The MLI is the result of certain of the Organisation for Economic Co-operation and Development’s action points aimed at preventing base erosion and profit shifting (“BEPS”). It is aimed at facilitating swift, coordinated and consistent implementation of treaty-related BEPS measures in a bilateral context. In particular, it is intended to function as a mechanism to facilitate agreement to changes to treaties without the need for time consuming bilateral renegotiation.
The MLI applies to the signatories thereof that have taken the necessary steps to ratify it. Each party that has signed or will sign the MLI has provided or will provide a list of reservation and notifications, in terms of which it notifies:
- which agreements are covered by the MLI;
- which agreements contain provisions that are not subject to reservations under specific articles of the MLI; and
- it elects optional provisions/reservations.
Provided that South Africa and the other Contracting State are both parties to the MLI and have both deposited notifications that the agreement is covered by the MLI (“Covered Agreement”), the MLI may, depending on the reservations and notifications of each Contracting State, amended the existing provisions of the Covered Agreement.
The MLI contains certain provisions that apply and cannot be opted out of, as well as certain optional provisions. The manner in which these optional provisions will apply is dictated by each country’s list of reservations and notifications.
For example, article 7(8) of the MLI contains certain Simplified Limitation on Benefits (“SLB”) provisions. This means that if a party qualifies as a resident under a treaty but does not qualify as a “qualified person” under article 7(9) of the MLI, it is not entitled to certain benefits provided by the Covered Agreement, as determined in terms of the SLB provisions.
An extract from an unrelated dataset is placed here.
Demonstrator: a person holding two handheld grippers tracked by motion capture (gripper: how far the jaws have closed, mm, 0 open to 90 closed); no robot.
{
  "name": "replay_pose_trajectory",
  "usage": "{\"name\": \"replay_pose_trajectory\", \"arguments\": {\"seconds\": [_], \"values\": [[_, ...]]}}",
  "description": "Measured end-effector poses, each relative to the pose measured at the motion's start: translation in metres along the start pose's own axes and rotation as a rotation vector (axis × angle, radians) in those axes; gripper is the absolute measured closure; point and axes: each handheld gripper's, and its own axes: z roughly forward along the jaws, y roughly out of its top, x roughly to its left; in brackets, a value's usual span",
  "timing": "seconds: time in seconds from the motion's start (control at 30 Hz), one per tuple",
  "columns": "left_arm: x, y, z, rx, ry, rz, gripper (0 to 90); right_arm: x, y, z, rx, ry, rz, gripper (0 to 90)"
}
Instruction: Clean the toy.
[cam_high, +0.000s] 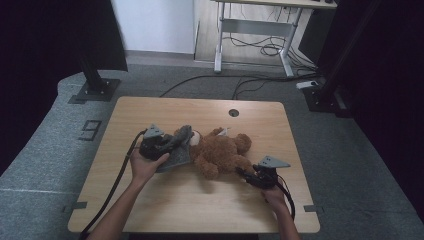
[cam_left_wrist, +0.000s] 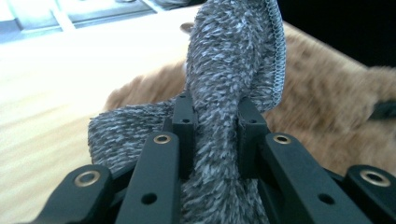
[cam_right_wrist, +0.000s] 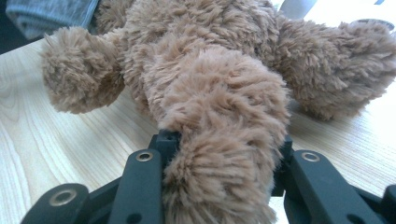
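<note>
My left gripper (cam_left_wrist: 212, 135) has its jaws pinching a bunched fold of grey fuzzy cloth (cam_left_wrist: 229, 70), which rises between them and drapes over the teddy bear's (cam_high: 220, 150) head. My right gripper (cam_right_wrist: 222, 154) is clamped on one of the bear's legs (cam_right_wrist: 224, 154), the brown fur bulging between the jaws. From the high view, the bear lies on its back near the middle of the worktop (cam_high: 150, 210), with my left gripper (cam_high: 156, 144) just to its left side and my right gripper (cam_high: 260, 176) toward the front right corner.
</note>
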Motion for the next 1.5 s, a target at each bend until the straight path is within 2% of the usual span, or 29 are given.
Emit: {"name": "replay_pose_trajectory", "arguments": {"seconds": [0.1,0.2,0.3,0.43,0.53,0.63,0.73,0.9,1.0,1.07,1.17,1.23,1.37,1.43,1.5], "values": [[-0.007,0.018,0.015,-0.004,-0.026,-0.002,74.3,-0.001,-0.001,0.000,-0.001,0.010,0.000,61.4],[-0.011,0.027,0.035,0.030,-0.012,0.009,74.3,-0.001,-0.001,0.000,-0.001,0.008,-0.003,61.1],[-0.005,0.026,0.048,0.040,-0.022,-0.031,74.4,0.000,-0.001,-0.001,-0.008,0.000,-0.010,60.0],[-0.001,0.022,0.050,0.078,-0.054,-0.036,75.4,-0.001,-0.001,0.000,-0.010,0.003,-0.007,56.3],[-0.002,0.016,0.048,0.084,-0.065,-0.037,76.2,0.001,0.000,-0.001,-0.013,-0.012,-0.010,49.1],[-0.002,0.010,0.048,0.077,-0.082,-0.041,76.6,0.003,0.005,-0.005,-0.039,-0.027,0.012,40.4],[-0.002,0.006,0.047,0.070,-0.083,-0.040,76.8,0.006,0.018,-0.012,-0.068,-0.024,0.027,32.7],[-0.002,0.004,0.045,0.064,-0.089,-0.042,76.8,0.004,0.045,-0.015,-0.114,-0.011,0.055,30.3],[-0.003,0.002,0.045,0.060,-0.089,-0.044,76.8,0.002,0.062,-0.003,-0.065,-0.025,0.070,29.4],[-0.003,0.001,0.044,0.059,-0.091,-0.045,76.8,0.002,0.068,0.011,-0.009,-0.020,0.079,27.5],[-0.004,-0.001,0.042,0.059,-0.091,-0.042,76.8,0.005,0.070,0.034,0.070,-0.020,0.063,25.6],[-0.004,-0.003,0.041,0.058,-0.094,-0.042,76.8,0.008,0.067,0.047,0.114,-0.041,0.045,25.4],[-0.004,-0.007,0.040,0.053,-0.105,-0.045,76.9,0.010,0.054,0.056,0.134,-0.014,0.076,27.4],[-0.006,-0.009,0.039,0.052,-0.110,-0.046,76.9,0.010,0.048,0.055,0.128,-0.007,0.101,33.8],[-0.007,-0.010,0.037,0.053,-0.113,-0.044,76.9,0.012,0.043,0.055,0.126,-0.007,0.088,39.0]]}}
Article 7(14) states that the SLB provisions shall apply in place of or in the absence of provisions of a Covered Agreement that would limit the benefits of the Covered Agreement. Although a party may reserve the right that the SLB provisions do not apply to a Covered Agreement that already contains such provisions, South Africa has not done so in respect of any of its treaties. As such, from South African perspective, the SLB provisions apply to Covered Agreements.
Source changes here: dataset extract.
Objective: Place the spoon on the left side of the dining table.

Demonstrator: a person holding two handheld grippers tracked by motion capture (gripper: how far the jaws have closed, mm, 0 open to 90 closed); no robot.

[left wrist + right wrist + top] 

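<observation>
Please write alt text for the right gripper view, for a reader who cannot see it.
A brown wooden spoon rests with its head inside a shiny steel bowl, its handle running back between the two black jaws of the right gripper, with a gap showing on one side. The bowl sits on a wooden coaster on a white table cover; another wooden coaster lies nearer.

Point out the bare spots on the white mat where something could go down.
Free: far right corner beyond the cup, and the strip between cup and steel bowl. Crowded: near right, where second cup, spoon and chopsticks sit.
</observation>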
The question is whether the MLI is relevant to South African pension funds that are exempt from South African income and capital gains tax.
The MLI is relevant to pension funds that invest offshore, as they may be exposed to foreign taxes and the double taxation agreements that South Africa has entered into may provide exemption or reduction from such foreign taxes.
As such, the MLI may impact on the relief that a pension fund is entitled to claim in respect of existing treaties to which South Africa is a party. In particular, the SLB provisions will be very important to the pension fund. If the benefits of a pension fund are limited, it may suffer foreign taxes which it cannot set off against South African taxes.
Provided that the pension fund qualifies as a resident of an existing treaty and such treaty constitutes a “Covered Agreement”, the pension fund will have to consider if it constitutes a “qualified person” in terms of the above in order to be entitled to the benefits of the agreement. Therefore, a pension fund should take advice whether it will constitute a “qualified person” for purposes of the MLI.
It is noted that the MLI contains specific provisions as to when it will enter into force and these should only apply from a South African perspective once the MLI has been promulgated in the Government Gazette.